También se puede especular con que el PP se juegue con esta decisión a que en el peor de los casos, pueda hacer pesar la firmeza de su electorado en unas fechas en las que es posible pensar en una menor participación de los votantes de otras fuerzas.

Sin embargo todas estas tácticas y estrategias para poder formar un gobierno, no hablan más que de intentos desesperados. Que aun logrando tener éxito, y cerrando una crisis política inédita en el régimen político español, no resuelven la cuestión de fondo. A saber, que la burguesía del Estado cuente con un gobierno fuerte y consolidado para poder llevar adelante la segunda gran tanda de ajustes y reformas, entre los que se cuentan 10.000 millones de euros y una nueva reforma del mercado de trabajo y de las pensiones, en un escenario político de tensiones en las autonomías y macroeconómico complejo.

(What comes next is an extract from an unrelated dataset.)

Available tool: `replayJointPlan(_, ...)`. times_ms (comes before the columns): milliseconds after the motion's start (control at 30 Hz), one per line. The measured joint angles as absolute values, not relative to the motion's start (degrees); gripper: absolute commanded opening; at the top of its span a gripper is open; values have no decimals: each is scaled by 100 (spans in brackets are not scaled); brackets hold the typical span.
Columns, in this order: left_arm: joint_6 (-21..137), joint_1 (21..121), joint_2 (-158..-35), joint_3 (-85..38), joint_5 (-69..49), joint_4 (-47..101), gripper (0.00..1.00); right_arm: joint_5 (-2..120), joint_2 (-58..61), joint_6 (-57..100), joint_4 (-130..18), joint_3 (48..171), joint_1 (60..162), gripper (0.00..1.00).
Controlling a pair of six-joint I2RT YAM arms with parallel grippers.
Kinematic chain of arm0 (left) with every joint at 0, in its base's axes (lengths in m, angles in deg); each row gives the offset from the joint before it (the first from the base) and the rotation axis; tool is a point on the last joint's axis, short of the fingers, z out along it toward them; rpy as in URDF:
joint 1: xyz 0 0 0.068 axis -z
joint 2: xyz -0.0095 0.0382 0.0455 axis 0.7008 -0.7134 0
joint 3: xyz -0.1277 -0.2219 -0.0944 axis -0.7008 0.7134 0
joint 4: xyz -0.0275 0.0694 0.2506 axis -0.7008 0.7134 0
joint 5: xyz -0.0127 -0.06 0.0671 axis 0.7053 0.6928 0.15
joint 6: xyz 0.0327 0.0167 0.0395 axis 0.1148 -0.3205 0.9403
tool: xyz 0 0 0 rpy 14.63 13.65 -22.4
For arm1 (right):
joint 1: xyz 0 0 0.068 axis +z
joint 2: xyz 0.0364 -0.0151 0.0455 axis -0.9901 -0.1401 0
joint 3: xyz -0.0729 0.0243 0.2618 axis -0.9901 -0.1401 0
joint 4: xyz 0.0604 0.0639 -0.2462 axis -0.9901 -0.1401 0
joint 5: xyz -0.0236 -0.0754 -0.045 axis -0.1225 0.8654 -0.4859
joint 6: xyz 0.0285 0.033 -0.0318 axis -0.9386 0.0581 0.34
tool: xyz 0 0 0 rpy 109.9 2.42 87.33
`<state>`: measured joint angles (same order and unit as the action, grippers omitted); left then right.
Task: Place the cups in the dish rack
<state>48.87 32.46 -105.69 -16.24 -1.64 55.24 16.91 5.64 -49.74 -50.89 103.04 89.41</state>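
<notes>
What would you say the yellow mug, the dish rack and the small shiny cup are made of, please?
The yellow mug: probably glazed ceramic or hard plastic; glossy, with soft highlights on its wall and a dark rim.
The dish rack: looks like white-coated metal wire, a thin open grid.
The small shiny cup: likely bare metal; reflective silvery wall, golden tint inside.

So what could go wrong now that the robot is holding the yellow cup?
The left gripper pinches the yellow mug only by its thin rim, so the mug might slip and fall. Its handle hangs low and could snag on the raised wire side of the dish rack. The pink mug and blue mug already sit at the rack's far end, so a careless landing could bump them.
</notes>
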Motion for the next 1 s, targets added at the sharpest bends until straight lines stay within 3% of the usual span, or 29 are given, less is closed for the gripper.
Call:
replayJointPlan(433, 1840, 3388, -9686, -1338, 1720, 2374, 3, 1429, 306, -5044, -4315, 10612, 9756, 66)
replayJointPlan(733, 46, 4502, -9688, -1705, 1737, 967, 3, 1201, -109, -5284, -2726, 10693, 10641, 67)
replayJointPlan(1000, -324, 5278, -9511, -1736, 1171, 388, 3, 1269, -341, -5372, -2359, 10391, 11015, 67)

Para esto, un gobierno que cuente con una raquítica y endeble mayoría, se verían con numerosos problemas para llevar adelante los planes que se reclaman desde el establishment.

Esto el PSOE lo sabe, y es una de las razones por las cuales sostiene su “no a Rajoy”, más que “por motivos ideológicos y morales” como declara su candidato, Pedro Sánchez. Así busca, no solo evitar su muerte política, sino preservarse como un partido clave para un posible recambio, que se postule como ese gobierno fuerte que la burguesía necesita.

Mientras el PP juega con Ciudadanos y pone fecha a la investidura, Iglesias- después de haber estado en segundo plano después de la pérdida de un millón de votos de su formación- hace un nuevo guiño al PSOE proponiéndole un gobierno progresista si Rajoy fracasa. Esta estrategia de Podemos sólo puede generar la ilusión de que esto es posible, dándole aire a largo plazo a los planes del PSOE.